One of the most popular desi tracks on the UK charts features none of the scantily-clad dancers, exotic locales or quaint videos that have become de rigueur in music these days. Instead, this unlikely hit features two firemen, some ‘uncles’ and ‘aunties’, an important social message and a wicked hip-hop-meets-bhangra sound. This is the Got Mine, Got Yours? Asian Streets Remix, a unique idea dreamt up by the London Fire Brigade (LFB) to promote the installation of fire alarms in South Asian homes.
The Daily News & Analysis reports that the song and video are proving to be so popular that the LFB is considering a nationwide DVD release! This is not in the least bit surprising because, as one look can tell, this is indeed a slickly-produced, catchy number.
The LFB’s own website reveals that the project is the brainchild of London firefighter and part-time rapper Stephen-Remell Coleman. Coleman had originally produced the Got Mine Got Yours?, a rapped reminder to Londoners to avail of an offer of free fire alarms. To take the message directly to London’s desi community, Coleman teamed up with another talented London firefighter, Harvey Sahota, to rehash his original creation. Like Coleman, Sahota too is a musician. Sahota gave it some Punjabi punch and the result is the pulsating Asian Streets Remix version.
The hip-hop/rap and bhangra interface is one of the most fertile creative grounds in Britain. From its early underground days in Handsworth, bhangra-rap has gone mainstream to take the world by storm. British desi artistes like Apache Indian, Punjabi MC and Taz have defied classification and pushed the boundaries of the genre, spawning a whole new generation of fusion-minded young desis all over Europe, North America and, ironically, even in India. Apache Indian a.k.a. Steven Kapoor typifies this ilk. His work is edgy and gritty, representing the angst and the hope that are at the heart of the Asian immigrant experience. Social messages are therefore not new to bhangra. And rap’s heritage is even older. Kudos to the LFB for realising this and for thinking outside the box. Smart move.
But there’s probably one thing they have overlooked. Sahota is reported as having said, “The Asian community like to use cooking oil, fireworks and candles for Diwali or Eid. It puts them at higher risk.” If I recall correctly, while I was a student in London, my friends and I, like hundreds of other desis unhitched our fire alarms. There isn’t a fire alarm in all Christendom that can cope with a desi kitchen. The daily tadka alone is enough to send it into a tizzy, belting out tinny false alarms. So we just switched the damned thing off. And I know that I wasn’t the only brown guy in London who had done so! The LFB need to take cognizance of that and offer a more thick-skinned, blunt-nosed alarm in Wembley, Southall, Green Street, Stepney and Whitechapel.
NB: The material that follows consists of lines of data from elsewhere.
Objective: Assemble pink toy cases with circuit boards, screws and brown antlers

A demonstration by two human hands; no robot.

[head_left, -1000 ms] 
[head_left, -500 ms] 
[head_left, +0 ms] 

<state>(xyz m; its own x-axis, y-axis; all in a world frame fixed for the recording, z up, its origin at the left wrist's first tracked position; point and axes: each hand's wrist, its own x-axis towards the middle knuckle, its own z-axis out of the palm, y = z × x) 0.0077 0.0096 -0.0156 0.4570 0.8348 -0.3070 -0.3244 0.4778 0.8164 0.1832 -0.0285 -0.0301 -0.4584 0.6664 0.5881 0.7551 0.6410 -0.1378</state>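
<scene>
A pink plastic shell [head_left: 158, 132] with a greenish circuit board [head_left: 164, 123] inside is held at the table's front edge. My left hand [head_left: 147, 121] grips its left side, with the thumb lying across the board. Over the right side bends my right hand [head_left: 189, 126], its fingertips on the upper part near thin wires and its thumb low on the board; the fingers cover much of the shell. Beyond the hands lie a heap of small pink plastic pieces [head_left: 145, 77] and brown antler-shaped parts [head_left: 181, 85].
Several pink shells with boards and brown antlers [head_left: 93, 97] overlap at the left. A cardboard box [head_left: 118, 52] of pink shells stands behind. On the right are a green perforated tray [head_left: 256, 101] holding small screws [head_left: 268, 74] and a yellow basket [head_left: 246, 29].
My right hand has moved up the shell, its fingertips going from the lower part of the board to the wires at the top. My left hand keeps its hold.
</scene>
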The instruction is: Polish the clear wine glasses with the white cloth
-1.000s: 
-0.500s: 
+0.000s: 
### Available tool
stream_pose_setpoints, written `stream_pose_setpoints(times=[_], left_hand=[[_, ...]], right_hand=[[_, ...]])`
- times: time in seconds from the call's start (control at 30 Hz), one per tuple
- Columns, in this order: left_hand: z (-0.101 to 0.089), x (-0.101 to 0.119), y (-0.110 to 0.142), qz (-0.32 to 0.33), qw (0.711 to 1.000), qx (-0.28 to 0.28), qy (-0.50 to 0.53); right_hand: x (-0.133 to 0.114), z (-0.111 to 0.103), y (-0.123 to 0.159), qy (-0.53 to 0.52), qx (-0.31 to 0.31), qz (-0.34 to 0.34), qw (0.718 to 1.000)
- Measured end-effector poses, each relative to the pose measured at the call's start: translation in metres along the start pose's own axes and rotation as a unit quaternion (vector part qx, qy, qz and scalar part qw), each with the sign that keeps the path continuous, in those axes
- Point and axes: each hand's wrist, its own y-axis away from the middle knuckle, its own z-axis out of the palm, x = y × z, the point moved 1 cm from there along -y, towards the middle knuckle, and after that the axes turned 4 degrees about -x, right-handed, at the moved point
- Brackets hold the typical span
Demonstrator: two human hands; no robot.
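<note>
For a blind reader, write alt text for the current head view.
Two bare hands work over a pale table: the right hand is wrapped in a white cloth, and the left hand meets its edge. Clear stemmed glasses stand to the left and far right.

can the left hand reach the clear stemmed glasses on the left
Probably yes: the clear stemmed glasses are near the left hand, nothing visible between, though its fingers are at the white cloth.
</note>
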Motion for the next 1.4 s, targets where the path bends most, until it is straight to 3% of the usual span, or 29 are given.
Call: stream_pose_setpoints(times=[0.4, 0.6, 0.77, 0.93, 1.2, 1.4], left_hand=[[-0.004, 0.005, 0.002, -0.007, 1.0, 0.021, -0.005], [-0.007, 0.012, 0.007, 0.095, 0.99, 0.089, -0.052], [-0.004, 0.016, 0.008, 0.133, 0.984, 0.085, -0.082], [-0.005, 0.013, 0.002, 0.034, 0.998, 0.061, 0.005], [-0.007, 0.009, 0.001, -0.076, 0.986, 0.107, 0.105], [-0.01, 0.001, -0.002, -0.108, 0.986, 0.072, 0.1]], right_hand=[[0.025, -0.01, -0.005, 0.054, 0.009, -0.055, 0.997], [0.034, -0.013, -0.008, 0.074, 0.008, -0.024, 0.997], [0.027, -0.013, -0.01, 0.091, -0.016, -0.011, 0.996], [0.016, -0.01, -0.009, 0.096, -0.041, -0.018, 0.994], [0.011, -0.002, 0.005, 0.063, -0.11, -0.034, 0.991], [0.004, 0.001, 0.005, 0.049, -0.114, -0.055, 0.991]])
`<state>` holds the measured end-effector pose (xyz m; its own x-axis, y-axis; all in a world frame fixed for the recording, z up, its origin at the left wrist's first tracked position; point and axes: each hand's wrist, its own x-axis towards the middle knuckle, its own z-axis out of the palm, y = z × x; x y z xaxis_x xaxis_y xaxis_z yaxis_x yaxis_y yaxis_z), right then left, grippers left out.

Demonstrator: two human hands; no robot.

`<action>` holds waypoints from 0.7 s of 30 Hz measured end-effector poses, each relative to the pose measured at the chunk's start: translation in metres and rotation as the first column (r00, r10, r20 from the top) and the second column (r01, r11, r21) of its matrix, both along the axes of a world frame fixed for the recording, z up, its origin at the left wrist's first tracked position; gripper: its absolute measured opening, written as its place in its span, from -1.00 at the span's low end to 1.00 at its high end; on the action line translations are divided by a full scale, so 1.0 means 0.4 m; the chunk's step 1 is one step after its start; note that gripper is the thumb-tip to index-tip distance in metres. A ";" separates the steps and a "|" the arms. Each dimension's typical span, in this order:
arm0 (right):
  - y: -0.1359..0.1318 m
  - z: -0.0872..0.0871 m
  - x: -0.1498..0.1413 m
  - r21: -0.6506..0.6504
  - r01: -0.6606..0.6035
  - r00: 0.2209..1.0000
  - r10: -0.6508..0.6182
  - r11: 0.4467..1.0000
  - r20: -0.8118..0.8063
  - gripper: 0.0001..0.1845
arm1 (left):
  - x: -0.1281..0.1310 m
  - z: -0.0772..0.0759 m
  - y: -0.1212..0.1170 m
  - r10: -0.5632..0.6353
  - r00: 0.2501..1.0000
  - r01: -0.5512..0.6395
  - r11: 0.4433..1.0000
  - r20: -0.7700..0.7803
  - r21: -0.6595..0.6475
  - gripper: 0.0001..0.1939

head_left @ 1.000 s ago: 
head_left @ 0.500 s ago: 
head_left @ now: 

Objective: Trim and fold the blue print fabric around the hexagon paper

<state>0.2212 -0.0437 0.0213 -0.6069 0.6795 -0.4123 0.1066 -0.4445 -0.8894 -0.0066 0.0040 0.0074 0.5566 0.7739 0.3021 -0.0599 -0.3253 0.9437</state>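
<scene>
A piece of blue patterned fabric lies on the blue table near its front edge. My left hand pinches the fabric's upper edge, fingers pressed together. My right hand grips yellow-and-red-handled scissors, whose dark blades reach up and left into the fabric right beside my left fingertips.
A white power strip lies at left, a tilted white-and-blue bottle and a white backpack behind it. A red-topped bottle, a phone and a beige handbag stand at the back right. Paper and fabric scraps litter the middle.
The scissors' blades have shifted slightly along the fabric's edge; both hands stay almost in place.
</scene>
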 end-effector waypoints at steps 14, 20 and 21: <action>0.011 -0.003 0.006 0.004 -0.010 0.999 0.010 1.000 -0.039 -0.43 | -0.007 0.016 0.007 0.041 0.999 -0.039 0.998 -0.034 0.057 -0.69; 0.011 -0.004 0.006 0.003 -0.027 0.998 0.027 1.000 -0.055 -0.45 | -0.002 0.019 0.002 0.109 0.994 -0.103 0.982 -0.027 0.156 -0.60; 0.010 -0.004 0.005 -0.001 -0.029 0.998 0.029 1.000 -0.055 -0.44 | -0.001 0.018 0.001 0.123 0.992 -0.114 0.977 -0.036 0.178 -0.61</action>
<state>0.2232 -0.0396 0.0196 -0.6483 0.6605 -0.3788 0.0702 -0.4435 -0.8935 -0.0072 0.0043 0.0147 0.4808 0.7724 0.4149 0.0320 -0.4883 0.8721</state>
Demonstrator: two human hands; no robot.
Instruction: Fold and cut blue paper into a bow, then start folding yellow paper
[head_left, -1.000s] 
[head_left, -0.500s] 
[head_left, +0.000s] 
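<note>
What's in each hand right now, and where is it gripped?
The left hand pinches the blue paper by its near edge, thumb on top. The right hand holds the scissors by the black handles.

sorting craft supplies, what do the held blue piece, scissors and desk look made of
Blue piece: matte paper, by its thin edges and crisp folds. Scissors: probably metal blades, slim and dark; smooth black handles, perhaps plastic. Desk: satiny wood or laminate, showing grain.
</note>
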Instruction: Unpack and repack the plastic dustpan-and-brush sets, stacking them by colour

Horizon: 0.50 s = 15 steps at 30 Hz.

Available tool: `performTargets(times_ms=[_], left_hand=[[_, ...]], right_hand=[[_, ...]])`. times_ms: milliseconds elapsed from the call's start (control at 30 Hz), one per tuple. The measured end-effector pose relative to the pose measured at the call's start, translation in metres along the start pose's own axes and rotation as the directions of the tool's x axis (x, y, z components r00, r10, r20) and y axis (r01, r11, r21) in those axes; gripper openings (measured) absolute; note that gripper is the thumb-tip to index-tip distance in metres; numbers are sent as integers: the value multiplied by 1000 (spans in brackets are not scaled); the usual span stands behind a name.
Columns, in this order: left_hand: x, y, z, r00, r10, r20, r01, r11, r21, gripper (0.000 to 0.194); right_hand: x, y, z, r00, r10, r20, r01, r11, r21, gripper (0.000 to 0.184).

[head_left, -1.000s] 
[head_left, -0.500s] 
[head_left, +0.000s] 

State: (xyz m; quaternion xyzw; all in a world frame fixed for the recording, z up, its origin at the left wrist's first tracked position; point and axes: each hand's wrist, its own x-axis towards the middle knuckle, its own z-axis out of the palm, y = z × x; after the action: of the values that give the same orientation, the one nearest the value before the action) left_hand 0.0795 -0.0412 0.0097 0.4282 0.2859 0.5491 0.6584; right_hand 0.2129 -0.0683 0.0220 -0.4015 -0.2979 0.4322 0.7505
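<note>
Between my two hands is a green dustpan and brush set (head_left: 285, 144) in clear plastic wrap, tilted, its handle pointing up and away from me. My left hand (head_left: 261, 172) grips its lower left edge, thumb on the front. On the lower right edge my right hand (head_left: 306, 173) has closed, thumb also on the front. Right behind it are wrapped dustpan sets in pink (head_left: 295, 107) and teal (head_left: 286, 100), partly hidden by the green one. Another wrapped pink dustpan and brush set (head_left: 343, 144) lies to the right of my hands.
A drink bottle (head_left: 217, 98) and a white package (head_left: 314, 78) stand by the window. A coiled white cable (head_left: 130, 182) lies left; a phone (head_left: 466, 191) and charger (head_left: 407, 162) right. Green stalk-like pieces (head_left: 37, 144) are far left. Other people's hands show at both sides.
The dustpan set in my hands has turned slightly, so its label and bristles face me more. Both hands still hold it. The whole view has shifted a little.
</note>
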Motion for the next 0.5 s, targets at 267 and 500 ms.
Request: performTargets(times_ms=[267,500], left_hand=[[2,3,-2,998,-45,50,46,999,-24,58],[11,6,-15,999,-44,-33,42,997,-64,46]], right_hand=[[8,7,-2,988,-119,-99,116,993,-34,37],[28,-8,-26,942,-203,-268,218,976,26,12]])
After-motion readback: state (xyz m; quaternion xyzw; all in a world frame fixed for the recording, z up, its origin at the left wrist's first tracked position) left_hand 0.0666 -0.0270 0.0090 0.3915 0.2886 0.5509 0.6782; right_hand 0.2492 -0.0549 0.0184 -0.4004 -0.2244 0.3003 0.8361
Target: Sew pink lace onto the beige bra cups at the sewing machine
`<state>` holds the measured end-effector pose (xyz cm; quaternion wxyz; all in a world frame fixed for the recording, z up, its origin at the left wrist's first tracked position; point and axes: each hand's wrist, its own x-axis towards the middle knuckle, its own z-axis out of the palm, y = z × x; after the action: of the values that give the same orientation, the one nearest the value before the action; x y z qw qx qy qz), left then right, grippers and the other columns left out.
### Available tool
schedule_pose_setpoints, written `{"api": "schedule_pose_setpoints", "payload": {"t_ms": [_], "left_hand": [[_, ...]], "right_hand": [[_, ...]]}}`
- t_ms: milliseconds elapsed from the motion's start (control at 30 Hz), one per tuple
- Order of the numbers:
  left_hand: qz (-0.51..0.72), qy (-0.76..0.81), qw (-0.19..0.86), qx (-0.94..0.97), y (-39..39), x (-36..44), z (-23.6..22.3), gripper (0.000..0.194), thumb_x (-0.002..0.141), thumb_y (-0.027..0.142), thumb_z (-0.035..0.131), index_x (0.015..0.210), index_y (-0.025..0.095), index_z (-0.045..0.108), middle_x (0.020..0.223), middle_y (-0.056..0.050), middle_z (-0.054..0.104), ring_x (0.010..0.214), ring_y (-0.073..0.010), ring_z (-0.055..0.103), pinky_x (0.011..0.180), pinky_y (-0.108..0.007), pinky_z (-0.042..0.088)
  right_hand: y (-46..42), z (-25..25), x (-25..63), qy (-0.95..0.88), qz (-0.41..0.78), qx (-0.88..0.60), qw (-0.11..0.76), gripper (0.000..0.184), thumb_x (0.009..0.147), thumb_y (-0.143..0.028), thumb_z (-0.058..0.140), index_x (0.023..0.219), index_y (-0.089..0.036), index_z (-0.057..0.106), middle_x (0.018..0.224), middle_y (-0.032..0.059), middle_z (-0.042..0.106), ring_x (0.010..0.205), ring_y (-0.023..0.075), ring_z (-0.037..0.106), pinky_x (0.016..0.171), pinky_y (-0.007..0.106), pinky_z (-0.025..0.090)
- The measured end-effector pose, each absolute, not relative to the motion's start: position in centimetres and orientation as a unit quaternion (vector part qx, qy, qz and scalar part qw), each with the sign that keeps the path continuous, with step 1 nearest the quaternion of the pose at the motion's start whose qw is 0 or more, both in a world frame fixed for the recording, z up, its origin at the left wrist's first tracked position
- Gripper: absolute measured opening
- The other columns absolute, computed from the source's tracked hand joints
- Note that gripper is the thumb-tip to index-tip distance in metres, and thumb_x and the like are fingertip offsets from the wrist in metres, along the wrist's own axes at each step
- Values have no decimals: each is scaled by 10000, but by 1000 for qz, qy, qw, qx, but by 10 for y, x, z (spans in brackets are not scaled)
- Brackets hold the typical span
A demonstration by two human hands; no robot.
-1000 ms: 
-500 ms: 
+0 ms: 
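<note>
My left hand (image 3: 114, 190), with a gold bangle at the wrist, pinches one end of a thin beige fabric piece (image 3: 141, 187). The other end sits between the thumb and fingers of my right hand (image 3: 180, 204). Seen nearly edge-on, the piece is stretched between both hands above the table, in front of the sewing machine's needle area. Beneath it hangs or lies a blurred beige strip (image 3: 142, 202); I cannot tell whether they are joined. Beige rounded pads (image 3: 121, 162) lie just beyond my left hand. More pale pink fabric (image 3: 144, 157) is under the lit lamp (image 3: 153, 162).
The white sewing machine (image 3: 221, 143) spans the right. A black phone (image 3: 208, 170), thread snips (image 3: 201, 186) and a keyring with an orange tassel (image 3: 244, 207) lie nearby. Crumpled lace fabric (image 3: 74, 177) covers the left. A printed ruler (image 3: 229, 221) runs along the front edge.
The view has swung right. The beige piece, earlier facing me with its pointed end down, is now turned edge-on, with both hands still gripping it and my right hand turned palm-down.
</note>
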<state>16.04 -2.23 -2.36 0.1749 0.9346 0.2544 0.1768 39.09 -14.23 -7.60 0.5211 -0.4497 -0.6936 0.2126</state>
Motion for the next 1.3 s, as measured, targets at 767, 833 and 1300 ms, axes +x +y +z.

And while they are being so good to everyone in London, they might as well do all of the UK a good turn and start their very own LFB band with all that amazing talent they have in-house. It would spare the British public the embarrassment of having the world’s worst-behaved musicians in their midst. On second thoughts, perhaps that’s not such a good idea, after all. It could put out of business another great British institution – the masaaledaar tabloid!